For the past two years, Otey and his wife/co-owner, Kim Otey, sold their beer at the Vintage Fire Museum’s annual firefighting festival by applying for and receiving a temporary festival permit.

This year, when the Oteys applied, they were denied and told that the ATC’s interpretation of what constituted a festival had changed. Now, it applies only to trade shows and expositions.

The Oteys were eventually granted permission to serve at the fire museum, but only because Rep. Ed Clere, R-New Albany, intervened to snag them a temporary beer and wine permit. Rick Otey is still not satisfied with the reinterpretation of the law.

To him, it’s a problem because he uses festival events as a rare opportunity to teach people that his two-year-old business exists. But he’s not just upset about the festival permit reinterpretation. When the ATC enforces a law differently — any law — it causes disruption amongst alcohol sellers. That could potentially ruin a business model, Clere argued, although that didn’t happen to Otey. But he isn’t the only local brewer to run into problems with reinterpretation.

Wilbert Best, owner of Best Vineyards and Winery in Elizabeth, was also affected by the new festival interpretation. He uses the permit to sell his wine and spirits at the New Albany Farmer’s Market. This year, he was given permission to bring his spirits to the weekly event, but was later told that next year, his request would be denied.

The Huber family has also struggled with reinterpretations before. Earlier this year, the ATC told the winery to erect barriers between common areas and cashiers where alcohol was sold — even though that hadn’t been a requirement at Huber’s for decades. In May, Gov. Eric Holcomb signed a law that exempted small wineries and artisan distilleries from the rule, but Ted Huber, the orchard and winery’s president, is still incensed by the inconsistency of Indiana’s alcohol rules, which he says often changes when ATC leadership does.

“…It happens every few years,” he said. “We get the same thing coming up every time.”

David Cook took over as chair of the ATC in 2015.

Changing the status quo

To Clere, who has authored legislation in the past to deregulate the Hoosier alcohol industry, the issue is about helping out small businesses.

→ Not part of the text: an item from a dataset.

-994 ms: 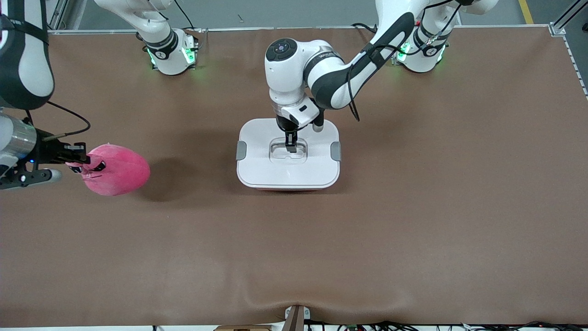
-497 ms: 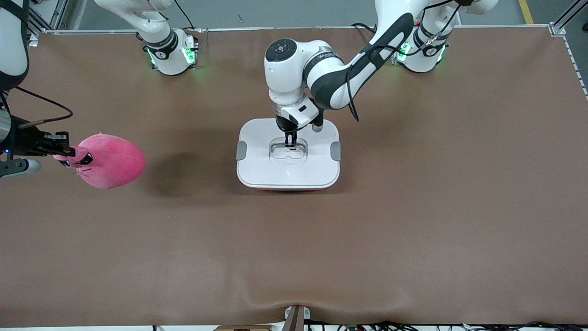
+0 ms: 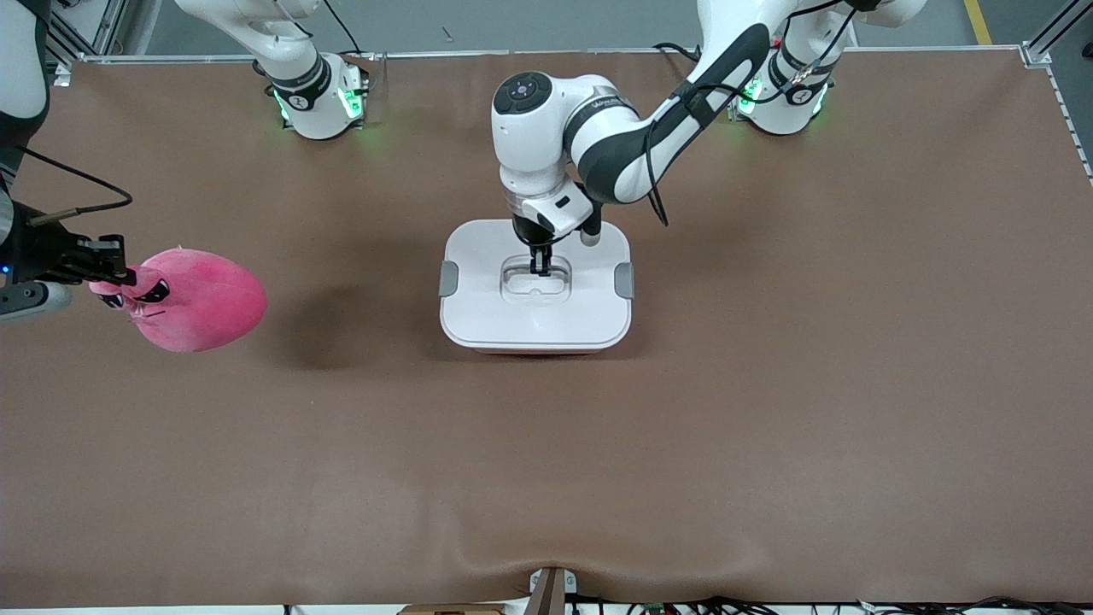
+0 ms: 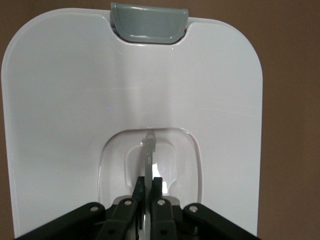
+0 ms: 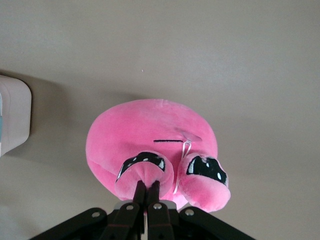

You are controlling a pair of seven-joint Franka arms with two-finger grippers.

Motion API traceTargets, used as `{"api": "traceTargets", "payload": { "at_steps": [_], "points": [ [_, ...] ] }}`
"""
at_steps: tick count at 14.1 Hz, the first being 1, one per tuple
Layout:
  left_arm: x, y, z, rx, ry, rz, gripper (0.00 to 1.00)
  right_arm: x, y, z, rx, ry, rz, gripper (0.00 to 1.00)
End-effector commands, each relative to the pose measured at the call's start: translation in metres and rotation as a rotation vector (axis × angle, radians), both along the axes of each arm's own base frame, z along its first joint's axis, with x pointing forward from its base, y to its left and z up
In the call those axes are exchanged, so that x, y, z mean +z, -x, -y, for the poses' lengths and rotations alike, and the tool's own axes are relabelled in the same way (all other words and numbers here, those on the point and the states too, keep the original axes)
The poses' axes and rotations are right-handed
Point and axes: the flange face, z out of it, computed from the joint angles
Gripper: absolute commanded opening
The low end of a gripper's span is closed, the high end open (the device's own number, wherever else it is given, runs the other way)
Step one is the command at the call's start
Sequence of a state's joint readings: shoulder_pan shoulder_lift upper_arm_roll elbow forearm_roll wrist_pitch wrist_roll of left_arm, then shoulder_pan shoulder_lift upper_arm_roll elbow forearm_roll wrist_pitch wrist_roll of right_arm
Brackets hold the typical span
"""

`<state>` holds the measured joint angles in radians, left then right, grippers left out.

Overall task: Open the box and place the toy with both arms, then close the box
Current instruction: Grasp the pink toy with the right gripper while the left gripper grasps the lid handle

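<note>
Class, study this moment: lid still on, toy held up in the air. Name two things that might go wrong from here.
1. The right gripper pinches only one small protrusion of the toy, so the plush might slip or swing loose.
2. The left gripper is shut on the thin clear handle of the lid; the grey clips might resist, lifting the whole box.

Two arms, both grippers closed on something.
The left gripper [image 3: 540,270] points straight down, fingers pinched on the clear handle [image 4: 149,150] of the box lid. The right gripper [image 3: 119,275] is held in the air at the right arm's end, clamped on the toy [image 3: 201,299].
</note>
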<state>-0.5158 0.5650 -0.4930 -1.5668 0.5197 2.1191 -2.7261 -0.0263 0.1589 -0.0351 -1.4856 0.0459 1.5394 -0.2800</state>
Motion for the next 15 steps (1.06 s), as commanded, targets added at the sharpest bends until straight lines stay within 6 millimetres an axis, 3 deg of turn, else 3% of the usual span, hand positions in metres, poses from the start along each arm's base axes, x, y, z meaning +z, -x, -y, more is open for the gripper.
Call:
{"api": "traceTargets", "payload": {
  "at_steps": [1,11,13,15],
  "points": [
    [0.007,-0.001,0.006,0.048,0.023,0.027,0.00,0.005,0.004,-0.001,0.012,0.001,0.006,0.00],
    [0.036,0.003,-0.003,0.062,-0.014,0.035,0.00,0.005,0.003,-0.027,0.060,0.004,-0.005,0.00],
    [0.044,0.007,-0.003,0.030,-0.028,0.027,0.00,0.003,0.003,-0.038,0.137,-0.012,-0.008,0.00],
    [0.064,-0.001,-0.008,0.036,-0.026,0.002,0.00,0.002,0.004,-0.046,0.230,-0.028,-0.010,0.00]
  ]
}}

“…We need to treat craft alcohol, small businesses, with the same appreciation and respect that we give to other small businesses,” he said. “Because what they’re doing in most ways is not different than other small businesses. They’re investing in a location and equipment and employees and raw materials, and you know, all the things that go into a small business. The only difference is they happen to be an alcohol business.”

Clere said he wasn’t sure how the problem could be solved legislatively, but he hoped that Friday’s meeting with the lieutenant governor could help bring the issue to her attention.

Crouch did respond to Rick Otey, Best and Ted’s concerns on Friday.

“What government should be doing is providing certainty so you can make sound business decisions,” she said to the men — adding that changing the rules in the way the ATC has been doing does not provide that certainty.

Later, she told the News and Tribune that she would be talking to the ATC’s leader about roadblocks to economic development.